Mehr Wind, mehr Strom: Der Standort entscheidet über die Wirtschaftlichkeit einer Windkraftanlage.

Luftströmungen am Windrad
Luftströmungen am Windrad

Stuttgart - Heute werden die vorherrschenden Winde aufwändig mit Masten und Windmessern, den Anemometern, analysiert. Einfacher und zugleich viel genauer soll es in Zukunft mit reflektierten Laserstrahlen gehen. Wissenschaftler der Universitäten Stuttgart und Oldenburg entwickeln dafür eine Lidar-Technologie (Light Detection and Ranging), die Luftströmungen und Turbulenzen an Windrädern und in Gebieten zukünftiger Windparks untersuchen können.

Dieses laser-optische Messverfahren selbst ist nicht neu. Sowohl für die Untersuchung der Atmosphäre als auch für die Analyse von Wirbelschleppen hinter Flugzeugen liefern reflektierte Laserstrahlen heute schon wertvolle Informationen. Andreas Rettenmeier vom Stiftungslehrstuhl Windenergie am Institut für Flugzeugbau der Universität Stuttgart aber schickt das Laserlicht nun von einem Windrad aus. Es wird an Schwebteilchen, den Aerosolen, in der Luft gestreut und reflektiert. Ein Detektor fängt diesen Laserstrahl wieder auf, aus den Laufzeiten des Lichts lässt sich auf Windgeschwindigkeit und -richtung zurückschließen.

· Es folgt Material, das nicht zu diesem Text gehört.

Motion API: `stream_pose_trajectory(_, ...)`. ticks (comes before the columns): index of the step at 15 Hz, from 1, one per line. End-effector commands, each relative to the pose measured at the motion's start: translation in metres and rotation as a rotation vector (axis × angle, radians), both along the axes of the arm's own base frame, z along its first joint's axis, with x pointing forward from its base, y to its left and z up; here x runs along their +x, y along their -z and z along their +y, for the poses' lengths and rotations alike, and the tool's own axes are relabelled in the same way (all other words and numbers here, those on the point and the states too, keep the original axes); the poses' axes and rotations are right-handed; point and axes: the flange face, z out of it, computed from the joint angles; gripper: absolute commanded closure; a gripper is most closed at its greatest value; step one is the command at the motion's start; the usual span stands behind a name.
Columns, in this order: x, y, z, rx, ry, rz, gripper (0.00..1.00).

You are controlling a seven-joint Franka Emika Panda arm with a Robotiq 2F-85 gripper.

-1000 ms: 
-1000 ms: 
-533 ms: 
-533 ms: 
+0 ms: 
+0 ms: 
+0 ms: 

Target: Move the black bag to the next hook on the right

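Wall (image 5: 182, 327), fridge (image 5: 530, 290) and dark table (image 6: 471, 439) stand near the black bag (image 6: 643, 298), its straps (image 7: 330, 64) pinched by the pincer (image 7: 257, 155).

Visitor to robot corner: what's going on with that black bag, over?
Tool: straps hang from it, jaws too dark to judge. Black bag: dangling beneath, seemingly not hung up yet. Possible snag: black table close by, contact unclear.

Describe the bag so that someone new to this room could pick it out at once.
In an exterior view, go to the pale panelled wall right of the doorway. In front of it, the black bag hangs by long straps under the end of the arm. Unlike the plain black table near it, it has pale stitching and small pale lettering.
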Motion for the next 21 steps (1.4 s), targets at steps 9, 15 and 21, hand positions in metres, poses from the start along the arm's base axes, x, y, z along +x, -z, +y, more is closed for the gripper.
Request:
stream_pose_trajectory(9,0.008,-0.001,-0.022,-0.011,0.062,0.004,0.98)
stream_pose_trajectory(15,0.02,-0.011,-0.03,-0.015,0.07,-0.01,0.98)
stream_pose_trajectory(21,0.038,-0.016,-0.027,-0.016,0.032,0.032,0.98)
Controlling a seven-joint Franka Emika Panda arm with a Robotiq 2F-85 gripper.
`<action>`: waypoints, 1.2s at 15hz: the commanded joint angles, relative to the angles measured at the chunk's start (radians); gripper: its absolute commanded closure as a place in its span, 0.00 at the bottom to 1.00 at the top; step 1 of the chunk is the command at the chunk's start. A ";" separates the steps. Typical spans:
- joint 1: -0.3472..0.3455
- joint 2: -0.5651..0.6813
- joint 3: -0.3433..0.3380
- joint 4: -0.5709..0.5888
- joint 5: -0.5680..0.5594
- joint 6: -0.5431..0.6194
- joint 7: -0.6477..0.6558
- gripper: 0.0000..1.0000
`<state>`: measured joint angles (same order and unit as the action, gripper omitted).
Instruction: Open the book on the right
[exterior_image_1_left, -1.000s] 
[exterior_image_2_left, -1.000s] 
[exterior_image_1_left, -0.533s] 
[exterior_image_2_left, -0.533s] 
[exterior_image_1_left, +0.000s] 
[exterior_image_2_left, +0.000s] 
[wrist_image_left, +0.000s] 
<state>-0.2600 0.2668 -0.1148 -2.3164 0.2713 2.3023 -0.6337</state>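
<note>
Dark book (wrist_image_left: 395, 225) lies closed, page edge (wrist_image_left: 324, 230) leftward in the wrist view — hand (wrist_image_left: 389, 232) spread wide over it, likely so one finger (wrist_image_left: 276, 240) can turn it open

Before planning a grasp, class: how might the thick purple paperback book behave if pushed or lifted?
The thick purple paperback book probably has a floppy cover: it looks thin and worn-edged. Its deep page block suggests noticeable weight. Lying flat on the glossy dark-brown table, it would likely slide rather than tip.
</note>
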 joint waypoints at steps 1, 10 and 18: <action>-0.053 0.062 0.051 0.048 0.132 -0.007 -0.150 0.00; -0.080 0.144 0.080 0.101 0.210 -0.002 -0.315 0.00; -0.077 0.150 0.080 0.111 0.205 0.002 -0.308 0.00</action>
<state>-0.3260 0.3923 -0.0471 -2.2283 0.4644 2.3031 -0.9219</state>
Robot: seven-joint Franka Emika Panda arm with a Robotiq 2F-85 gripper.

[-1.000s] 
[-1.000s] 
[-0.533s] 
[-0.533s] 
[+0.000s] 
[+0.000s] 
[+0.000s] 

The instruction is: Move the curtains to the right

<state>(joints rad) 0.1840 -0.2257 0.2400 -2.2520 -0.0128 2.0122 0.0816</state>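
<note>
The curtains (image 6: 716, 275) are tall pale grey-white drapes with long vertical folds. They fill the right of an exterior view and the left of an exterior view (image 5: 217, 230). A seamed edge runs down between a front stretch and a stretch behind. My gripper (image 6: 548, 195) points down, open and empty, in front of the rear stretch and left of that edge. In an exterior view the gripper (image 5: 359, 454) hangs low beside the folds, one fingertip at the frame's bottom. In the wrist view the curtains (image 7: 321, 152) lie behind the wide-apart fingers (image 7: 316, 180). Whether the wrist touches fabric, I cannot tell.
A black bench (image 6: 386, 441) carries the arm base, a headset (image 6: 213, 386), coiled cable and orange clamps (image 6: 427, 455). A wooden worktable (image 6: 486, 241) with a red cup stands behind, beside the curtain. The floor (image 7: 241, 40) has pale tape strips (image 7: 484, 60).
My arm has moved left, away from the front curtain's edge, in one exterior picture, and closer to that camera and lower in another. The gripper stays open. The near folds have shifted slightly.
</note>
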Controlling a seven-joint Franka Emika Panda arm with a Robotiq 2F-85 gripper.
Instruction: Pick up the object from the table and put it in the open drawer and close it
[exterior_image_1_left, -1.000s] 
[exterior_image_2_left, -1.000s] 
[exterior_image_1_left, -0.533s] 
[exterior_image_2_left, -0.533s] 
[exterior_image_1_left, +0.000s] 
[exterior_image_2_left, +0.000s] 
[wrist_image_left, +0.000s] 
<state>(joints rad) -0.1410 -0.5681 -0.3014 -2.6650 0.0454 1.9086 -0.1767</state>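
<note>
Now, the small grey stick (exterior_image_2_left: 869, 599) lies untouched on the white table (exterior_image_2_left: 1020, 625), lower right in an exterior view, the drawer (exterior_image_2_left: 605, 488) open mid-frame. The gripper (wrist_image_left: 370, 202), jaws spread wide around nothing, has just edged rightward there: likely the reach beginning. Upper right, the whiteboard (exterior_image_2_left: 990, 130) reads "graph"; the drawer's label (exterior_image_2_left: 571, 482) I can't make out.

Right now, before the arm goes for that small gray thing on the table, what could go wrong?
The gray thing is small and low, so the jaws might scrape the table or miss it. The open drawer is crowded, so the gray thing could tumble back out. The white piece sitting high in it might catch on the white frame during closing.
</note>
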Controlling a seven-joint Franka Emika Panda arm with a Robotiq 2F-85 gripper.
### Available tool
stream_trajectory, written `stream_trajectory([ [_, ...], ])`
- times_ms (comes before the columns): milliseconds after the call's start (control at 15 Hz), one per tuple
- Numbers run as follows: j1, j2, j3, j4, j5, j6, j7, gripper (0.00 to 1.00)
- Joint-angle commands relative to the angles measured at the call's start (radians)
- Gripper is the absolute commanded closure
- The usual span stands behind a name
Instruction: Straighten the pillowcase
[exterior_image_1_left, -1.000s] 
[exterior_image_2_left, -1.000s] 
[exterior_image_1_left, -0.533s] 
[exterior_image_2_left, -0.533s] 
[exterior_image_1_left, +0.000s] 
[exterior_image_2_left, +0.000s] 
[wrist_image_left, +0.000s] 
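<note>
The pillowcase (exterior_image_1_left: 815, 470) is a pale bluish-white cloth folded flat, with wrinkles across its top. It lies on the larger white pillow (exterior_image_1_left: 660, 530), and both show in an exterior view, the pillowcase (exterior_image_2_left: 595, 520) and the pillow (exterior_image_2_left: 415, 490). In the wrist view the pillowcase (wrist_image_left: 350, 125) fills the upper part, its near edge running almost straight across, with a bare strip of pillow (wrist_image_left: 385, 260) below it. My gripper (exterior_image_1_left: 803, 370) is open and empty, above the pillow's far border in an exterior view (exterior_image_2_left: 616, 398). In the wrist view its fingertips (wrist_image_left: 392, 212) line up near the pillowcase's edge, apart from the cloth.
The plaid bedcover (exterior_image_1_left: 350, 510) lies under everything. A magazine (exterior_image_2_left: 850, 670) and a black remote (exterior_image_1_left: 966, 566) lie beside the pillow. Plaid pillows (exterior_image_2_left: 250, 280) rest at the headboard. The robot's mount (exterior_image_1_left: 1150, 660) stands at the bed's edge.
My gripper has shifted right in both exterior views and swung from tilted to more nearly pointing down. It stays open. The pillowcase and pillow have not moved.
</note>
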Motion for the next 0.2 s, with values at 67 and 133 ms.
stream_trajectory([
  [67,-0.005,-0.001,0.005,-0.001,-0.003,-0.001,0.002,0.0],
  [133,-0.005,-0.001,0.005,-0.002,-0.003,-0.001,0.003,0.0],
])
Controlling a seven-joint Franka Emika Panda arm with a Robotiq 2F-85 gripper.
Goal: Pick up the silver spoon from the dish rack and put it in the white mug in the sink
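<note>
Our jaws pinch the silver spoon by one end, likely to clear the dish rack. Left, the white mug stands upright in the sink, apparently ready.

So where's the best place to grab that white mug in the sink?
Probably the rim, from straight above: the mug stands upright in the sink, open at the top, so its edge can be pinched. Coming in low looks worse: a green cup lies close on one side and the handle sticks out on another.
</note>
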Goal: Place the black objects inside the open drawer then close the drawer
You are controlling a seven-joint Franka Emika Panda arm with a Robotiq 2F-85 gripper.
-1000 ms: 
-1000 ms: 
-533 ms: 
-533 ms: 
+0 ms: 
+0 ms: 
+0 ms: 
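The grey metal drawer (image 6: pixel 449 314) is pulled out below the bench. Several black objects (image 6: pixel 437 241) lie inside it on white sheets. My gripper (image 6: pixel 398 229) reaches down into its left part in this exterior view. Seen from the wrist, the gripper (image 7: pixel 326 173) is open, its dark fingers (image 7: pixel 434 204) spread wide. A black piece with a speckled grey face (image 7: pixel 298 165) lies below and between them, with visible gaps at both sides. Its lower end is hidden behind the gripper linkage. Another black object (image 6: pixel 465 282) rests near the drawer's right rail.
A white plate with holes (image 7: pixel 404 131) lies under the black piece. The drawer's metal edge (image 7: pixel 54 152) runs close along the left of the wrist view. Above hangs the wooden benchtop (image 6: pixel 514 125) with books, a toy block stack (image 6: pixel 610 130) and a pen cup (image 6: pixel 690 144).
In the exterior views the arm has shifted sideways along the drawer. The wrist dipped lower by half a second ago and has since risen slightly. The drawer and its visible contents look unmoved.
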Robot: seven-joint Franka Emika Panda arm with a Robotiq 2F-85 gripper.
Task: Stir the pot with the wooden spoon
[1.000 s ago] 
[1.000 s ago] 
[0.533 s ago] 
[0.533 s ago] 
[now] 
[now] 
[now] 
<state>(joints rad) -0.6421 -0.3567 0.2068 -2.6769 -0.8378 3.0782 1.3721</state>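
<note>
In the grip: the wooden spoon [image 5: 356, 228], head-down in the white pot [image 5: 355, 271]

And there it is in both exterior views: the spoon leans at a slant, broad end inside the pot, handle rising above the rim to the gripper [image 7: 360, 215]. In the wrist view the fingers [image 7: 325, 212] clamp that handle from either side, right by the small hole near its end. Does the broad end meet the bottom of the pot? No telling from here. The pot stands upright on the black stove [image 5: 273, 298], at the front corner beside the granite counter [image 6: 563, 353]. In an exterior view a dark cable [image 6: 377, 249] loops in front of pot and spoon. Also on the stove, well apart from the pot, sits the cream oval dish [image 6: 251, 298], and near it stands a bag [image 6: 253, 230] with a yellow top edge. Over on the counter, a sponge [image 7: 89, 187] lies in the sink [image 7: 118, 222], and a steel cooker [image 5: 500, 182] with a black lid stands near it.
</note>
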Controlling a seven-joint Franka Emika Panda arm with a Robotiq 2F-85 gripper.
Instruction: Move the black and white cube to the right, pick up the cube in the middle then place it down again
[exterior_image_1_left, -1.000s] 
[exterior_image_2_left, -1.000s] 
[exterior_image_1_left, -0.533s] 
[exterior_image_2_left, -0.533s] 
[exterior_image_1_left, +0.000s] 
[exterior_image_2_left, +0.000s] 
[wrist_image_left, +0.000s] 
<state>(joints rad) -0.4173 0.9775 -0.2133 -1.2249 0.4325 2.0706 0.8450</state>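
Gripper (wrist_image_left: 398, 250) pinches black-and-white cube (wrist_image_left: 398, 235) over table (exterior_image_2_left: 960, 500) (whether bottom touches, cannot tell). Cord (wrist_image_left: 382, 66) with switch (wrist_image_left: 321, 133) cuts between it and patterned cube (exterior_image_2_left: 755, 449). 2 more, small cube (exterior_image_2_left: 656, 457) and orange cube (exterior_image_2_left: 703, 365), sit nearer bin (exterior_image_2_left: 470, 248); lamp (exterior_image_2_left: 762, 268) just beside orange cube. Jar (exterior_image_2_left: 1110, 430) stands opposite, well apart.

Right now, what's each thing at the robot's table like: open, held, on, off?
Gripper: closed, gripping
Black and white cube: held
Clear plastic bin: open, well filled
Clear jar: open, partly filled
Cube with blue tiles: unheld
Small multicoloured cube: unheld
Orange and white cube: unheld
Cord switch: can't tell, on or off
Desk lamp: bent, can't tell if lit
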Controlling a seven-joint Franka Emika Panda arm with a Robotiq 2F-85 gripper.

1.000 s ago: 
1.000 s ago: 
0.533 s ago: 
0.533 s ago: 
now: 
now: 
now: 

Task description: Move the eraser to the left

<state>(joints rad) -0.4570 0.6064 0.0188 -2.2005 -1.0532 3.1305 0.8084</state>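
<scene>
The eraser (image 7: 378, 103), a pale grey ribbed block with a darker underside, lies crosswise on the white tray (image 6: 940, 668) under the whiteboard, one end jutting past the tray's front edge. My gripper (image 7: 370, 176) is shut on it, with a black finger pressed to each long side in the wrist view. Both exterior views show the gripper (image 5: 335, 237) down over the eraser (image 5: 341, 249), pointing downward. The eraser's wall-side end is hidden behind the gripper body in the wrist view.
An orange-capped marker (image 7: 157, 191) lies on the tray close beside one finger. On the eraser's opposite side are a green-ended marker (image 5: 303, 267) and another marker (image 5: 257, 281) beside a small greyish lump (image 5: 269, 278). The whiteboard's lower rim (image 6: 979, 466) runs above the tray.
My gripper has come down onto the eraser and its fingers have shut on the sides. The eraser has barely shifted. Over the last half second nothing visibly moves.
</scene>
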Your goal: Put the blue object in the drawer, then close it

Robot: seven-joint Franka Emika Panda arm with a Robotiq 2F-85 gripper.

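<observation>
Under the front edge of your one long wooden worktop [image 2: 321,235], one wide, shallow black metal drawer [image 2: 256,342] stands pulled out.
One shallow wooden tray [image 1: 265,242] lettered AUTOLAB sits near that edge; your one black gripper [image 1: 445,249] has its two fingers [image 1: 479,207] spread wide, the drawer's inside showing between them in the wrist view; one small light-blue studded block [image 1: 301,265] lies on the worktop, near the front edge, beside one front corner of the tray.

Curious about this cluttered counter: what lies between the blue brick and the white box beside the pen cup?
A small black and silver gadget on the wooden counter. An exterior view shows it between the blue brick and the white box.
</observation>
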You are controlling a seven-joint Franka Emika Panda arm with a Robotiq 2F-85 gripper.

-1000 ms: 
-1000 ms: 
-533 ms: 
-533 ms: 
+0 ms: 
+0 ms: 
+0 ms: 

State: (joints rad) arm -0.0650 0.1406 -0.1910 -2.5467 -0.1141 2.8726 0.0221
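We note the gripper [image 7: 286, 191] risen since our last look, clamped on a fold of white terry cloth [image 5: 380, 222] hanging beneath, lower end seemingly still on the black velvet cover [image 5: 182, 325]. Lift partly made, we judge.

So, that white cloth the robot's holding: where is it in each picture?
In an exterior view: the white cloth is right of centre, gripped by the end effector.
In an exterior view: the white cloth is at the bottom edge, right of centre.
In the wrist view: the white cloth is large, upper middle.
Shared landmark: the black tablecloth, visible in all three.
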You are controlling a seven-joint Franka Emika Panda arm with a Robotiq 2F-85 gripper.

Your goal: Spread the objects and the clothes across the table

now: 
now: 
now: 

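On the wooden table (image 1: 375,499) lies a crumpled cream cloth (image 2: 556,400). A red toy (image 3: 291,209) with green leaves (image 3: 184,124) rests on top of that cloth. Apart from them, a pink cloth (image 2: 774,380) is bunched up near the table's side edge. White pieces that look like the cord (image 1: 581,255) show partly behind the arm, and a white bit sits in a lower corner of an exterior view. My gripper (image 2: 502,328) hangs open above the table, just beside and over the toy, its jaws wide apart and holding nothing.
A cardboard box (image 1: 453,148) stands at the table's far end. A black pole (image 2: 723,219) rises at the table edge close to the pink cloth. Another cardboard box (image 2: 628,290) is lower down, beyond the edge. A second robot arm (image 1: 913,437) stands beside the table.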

Wichtig sind solche Windfeldmessungen für den idealen Standorts eines Windrads innerhalb eines Windparks. Denn hinter den Rotoren strömt der Wind mitunter turbulent. Erst in einem ausreichenden Abstand kann das nächste Windrad aufgestellt werden, um effizient Strom produzieren zu können. Die Lidar-Messungen können nun genauer als andere Messmethoden anzeigen, wo genau die einzelnen Windräder für die beste Stromausbeute stehen sollten.

Derzeit führen die Forscher ihre Laser-Messungen an einer 5 Megawatt-Windkraftanlage in Bremerhaven durch. Später folgen weitere Messungen unter Offshore-Bedingungen auf der Forschungsplattform FINO1 in der Nordsee. Erster Nutznießer dieser Technologie wird danach das Offshore-Testfelds Alpha Ventus sein. Dieser erste deutsche Windpark auf offener See, 45 Kilometer nördlich der Insel Borkum, soll im Herbst 2008 seinen Betrieb aufnehmen.